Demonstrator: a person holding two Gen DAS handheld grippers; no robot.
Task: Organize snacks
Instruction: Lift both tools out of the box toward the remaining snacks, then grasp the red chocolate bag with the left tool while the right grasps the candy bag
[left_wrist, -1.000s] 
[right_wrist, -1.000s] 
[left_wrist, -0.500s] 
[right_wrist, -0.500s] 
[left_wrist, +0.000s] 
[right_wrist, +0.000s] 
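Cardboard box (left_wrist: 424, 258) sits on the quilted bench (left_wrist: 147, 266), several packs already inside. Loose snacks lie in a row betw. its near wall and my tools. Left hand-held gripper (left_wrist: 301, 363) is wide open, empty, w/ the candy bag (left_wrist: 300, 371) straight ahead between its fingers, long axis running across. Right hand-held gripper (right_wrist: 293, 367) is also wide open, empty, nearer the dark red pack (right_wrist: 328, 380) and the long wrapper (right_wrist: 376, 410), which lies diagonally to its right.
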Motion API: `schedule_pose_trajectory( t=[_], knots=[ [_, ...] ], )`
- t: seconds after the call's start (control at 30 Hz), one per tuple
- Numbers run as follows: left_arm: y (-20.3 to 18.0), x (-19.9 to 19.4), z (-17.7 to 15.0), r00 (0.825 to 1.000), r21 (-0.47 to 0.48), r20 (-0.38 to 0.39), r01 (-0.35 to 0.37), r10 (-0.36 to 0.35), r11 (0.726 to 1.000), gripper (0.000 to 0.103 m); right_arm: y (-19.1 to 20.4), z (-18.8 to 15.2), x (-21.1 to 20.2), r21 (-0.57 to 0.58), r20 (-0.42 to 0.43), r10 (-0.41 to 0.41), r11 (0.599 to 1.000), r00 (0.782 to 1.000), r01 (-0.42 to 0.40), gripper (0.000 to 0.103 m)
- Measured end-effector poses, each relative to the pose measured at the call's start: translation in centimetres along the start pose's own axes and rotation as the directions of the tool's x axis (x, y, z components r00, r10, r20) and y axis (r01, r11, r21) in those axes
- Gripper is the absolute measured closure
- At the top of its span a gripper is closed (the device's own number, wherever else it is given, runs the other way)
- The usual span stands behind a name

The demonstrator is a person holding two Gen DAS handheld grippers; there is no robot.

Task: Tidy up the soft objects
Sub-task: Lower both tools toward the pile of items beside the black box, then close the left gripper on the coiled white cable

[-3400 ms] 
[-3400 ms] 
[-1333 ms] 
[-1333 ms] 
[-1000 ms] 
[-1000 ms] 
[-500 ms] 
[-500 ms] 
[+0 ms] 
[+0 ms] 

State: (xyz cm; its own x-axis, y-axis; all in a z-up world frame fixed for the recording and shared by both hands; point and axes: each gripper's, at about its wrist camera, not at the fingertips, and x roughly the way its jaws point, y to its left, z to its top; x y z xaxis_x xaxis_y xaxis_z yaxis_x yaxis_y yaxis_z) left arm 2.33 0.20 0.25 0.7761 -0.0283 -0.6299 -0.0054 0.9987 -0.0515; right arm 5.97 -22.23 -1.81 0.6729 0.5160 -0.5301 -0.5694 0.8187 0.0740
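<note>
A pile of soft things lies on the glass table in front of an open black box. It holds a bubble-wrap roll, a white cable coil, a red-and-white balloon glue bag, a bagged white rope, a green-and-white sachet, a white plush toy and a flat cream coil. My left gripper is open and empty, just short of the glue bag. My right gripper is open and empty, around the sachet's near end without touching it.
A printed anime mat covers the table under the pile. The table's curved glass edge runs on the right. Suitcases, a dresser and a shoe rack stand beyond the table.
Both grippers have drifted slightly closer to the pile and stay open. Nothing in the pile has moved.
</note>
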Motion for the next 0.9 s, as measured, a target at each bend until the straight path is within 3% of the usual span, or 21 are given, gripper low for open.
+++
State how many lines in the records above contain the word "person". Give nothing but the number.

** RESPONSE AREA **
2